_Problem statement_
Only a number is required: how many lines of the material contain the string "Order".

Segment Start: Information supplied

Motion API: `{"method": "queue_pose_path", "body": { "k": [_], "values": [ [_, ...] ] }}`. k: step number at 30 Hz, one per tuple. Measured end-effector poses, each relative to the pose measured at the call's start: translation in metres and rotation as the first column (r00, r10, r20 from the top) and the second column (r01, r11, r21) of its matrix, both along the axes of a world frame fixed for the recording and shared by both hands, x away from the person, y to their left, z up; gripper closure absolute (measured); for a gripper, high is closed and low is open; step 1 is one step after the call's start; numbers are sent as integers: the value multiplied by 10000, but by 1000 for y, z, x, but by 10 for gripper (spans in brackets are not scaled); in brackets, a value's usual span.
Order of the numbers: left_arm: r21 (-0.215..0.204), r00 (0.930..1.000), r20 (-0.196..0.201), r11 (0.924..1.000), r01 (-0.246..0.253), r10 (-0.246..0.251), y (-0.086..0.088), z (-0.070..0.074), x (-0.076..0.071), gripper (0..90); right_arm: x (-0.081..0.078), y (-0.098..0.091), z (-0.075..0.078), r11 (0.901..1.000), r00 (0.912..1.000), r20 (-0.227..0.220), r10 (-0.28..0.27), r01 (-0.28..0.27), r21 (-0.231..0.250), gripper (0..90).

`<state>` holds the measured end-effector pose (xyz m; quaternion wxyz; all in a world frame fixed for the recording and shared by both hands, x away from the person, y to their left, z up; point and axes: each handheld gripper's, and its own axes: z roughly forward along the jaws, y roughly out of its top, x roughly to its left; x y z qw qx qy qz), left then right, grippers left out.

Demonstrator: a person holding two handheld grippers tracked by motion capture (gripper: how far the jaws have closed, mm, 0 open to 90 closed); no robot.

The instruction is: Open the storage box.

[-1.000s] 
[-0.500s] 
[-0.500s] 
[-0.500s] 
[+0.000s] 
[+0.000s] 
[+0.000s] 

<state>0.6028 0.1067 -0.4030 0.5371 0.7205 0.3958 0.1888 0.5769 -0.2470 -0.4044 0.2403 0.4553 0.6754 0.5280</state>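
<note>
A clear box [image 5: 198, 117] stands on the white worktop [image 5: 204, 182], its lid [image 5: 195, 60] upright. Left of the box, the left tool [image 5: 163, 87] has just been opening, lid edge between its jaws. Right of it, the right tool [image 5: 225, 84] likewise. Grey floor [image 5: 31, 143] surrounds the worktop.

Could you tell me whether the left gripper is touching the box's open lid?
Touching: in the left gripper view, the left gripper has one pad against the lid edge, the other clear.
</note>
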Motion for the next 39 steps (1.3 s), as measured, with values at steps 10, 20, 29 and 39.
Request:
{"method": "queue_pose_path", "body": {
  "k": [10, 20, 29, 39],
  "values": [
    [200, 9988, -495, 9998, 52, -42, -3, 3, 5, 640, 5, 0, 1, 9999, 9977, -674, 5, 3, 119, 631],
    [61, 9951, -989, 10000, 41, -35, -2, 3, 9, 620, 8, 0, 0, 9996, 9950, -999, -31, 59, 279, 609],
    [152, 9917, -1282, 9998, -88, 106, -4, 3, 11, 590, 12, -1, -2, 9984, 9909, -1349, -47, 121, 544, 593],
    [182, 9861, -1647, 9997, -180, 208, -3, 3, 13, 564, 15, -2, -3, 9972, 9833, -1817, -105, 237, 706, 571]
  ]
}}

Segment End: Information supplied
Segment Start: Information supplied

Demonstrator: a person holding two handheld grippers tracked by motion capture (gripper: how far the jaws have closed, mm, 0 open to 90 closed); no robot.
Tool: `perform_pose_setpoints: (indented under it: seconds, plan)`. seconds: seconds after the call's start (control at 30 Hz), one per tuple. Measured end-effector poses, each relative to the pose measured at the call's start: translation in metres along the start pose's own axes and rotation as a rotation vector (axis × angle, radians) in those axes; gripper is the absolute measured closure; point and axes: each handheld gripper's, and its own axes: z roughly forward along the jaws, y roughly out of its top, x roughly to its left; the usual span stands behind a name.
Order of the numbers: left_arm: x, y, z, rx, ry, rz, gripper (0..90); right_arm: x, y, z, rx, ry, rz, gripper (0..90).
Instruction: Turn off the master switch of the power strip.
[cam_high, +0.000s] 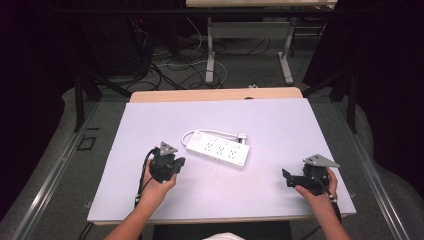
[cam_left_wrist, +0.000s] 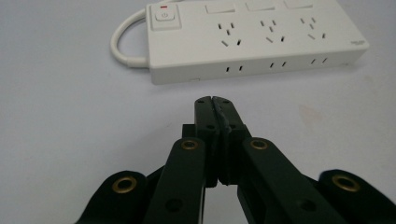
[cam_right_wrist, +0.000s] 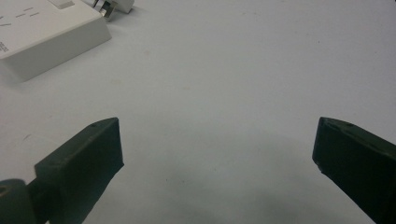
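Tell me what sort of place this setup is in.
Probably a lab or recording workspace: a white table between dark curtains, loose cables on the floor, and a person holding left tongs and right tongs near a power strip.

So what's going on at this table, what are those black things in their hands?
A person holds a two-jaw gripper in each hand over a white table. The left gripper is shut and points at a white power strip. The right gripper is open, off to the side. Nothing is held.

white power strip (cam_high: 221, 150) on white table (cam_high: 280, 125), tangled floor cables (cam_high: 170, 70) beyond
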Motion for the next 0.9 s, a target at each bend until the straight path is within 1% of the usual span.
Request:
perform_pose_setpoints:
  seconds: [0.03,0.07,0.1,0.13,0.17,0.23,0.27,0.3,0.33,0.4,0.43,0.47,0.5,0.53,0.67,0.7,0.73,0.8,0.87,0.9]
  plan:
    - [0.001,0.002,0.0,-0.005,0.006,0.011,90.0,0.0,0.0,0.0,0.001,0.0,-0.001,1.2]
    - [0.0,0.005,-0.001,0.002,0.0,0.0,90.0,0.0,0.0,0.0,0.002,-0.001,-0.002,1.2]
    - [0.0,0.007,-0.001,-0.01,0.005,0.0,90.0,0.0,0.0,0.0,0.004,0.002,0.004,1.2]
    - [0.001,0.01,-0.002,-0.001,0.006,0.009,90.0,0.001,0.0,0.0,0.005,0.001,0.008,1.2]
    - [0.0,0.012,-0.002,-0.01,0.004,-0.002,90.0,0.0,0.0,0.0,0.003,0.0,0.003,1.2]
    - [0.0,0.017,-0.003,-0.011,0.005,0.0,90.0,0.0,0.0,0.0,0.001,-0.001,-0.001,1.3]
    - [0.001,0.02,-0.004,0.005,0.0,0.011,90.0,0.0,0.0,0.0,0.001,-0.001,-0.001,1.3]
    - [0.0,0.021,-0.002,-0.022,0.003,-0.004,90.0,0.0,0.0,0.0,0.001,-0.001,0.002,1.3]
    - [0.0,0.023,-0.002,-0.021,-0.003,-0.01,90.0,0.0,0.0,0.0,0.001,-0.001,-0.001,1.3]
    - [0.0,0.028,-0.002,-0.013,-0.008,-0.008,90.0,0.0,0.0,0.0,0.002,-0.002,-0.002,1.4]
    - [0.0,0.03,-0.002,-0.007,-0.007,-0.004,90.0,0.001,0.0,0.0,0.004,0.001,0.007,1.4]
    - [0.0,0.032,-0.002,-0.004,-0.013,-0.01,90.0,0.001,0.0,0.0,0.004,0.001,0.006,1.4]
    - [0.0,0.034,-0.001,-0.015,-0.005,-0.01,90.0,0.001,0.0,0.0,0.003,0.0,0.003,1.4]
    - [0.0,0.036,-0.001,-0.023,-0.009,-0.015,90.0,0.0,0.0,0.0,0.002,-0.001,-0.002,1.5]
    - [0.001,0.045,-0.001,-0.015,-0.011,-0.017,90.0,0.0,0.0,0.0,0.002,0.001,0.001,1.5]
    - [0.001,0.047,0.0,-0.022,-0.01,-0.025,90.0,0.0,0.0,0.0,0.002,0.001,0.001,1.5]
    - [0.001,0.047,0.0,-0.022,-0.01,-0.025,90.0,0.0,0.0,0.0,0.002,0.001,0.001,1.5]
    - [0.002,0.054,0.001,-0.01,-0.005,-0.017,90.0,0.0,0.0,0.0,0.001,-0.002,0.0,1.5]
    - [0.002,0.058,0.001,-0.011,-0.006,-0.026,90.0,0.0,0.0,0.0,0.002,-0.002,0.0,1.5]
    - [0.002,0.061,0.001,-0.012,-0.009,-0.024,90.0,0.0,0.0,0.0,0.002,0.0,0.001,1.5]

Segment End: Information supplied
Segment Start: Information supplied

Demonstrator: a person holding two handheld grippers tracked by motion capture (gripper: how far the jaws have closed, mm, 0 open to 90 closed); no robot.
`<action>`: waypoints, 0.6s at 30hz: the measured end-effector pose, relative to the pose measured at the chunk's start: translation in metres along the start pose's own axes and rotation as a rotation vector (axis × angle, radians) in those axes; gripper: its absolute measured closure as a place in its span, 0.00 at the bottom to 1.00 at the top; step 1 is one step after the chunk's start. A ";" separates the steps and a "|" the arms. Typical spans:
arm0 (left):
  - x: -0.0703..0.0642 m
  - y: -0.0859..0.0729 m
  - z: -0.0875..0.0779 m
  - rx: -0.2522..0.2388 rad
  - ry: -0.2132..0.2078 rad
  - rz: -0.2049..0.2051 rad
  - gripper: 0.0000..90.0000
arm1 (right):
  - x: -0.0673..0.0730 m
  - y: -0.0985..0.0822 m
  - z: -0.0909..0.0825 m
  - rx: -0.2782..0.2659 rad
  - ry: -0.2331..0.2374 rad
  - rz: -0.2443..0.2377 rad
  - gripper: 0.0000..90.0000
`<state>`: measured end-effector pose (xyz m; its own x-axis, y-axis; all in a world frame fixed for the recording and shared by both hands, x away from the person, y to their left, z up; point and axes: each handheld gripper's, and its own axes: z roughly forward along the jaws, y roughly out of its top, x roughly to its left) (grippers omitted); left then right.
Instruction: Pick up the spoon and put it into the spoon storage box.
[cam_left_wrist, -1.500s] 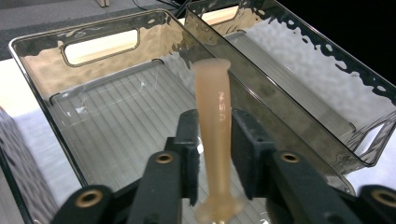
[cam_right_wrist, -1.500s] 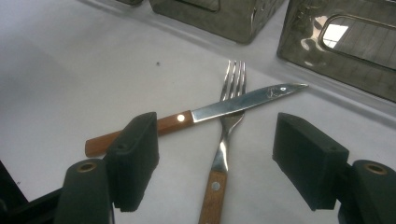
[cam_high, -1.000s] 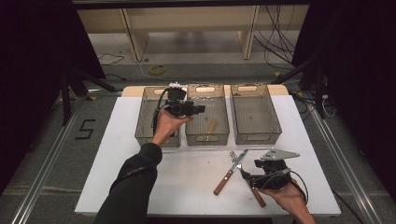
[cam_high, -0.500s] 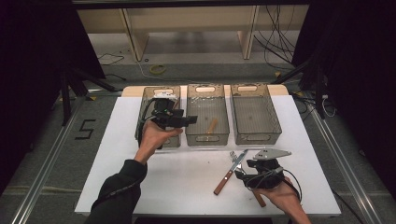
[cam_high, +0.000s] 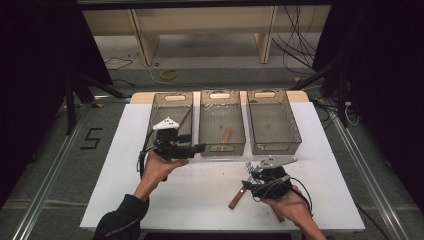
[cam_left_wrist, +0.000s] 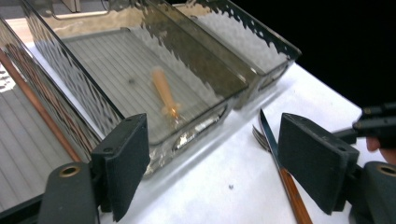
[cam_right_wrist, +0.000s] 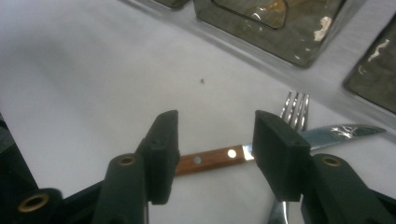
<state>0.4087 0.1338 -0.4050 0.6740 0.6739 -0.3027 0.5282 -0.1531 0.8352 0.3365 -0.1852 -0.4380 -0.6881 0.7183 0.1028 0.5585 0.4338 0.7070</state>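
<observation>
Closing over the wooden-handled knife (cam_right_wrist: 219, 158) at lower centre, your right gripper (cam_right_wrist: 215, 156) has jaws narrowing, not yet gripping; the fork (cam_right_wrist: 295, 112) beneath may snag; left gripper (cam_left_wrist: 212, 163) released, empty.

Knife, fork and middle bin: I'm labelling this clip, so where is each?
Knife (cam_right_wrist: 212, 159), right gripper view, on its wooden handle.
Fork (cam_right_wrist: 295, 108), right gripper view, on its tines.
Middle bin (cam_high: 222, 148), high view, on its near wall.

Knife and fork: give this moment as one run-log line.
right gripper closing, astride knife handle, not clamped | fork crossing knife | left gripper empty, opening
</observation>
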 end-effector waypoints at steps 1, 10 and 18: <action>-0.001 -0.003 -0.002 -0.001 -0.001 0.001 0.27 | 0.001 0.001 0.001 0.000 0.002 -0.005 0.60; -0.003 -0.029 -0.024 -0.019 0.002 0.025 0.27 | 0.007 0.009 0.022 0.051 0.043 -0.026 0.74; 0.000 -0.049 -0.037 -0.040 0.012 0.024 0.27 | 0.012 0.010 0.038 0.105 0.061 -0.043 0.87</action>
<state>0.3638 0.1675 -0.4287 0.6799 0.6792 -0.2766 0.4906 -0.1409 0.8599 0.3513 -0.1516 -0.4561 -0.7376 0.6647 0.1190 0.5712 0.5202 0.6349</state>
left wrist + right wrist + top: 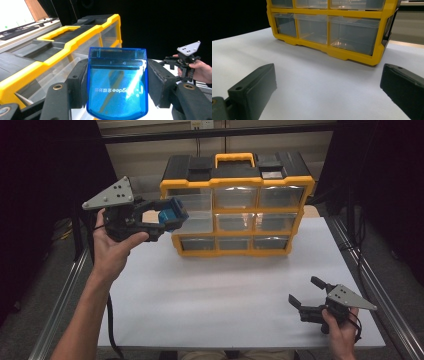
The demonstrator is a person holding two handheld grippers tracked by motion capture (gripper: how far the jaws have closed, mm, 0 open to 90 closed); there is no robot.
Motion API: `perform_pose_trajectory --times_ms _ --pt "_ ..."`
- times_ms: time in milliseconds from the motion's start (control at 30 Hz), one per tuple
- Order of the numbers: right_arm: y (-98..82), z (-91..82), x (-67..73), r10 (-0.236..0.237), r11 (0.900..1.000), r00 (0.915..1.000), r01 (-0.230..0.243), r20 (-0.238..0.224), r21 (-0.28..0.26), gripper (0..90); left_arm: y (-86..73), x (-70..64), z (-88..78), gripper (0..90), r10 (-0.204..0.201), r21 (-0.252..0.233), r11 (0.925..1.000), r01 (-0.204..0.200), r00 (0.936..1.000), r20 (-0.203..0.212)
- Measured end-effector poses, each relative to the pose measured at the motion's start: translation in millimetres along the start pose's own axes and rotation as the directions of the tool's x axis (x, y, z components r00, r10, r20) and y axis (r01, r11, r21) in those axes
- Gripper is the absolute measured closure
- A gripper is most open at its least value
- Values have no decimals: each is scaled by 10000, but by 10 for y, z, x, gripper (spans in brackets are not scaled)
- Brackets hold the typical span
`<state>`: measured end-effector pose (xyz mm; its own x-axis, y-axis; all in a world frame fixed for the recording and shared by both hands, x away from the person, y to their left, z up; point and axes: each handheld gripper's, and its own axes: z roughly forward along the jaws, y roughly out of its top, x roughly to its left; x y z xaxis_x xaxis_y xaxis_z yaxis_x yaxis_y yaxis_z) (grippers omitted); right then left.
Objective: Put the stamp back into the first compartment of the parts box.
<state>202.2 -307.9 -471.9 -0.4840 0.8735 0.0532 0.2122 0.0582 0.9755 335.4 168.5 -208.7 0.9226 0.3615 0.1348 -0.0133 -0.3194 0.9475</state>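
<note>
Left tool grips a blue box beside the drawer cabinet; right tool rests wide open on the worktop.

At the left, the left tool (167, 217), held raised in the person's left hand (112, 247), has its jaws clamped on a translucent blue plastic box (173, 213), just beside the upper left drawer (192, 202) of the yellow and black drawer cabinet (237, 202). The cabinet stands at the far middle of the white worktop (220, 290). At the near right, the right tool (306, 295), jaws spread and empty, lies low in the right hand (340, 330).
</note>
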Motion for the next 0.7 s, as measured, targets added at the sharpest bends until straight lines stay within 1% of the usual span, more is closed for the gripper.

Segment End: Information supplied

_Output for this task_
3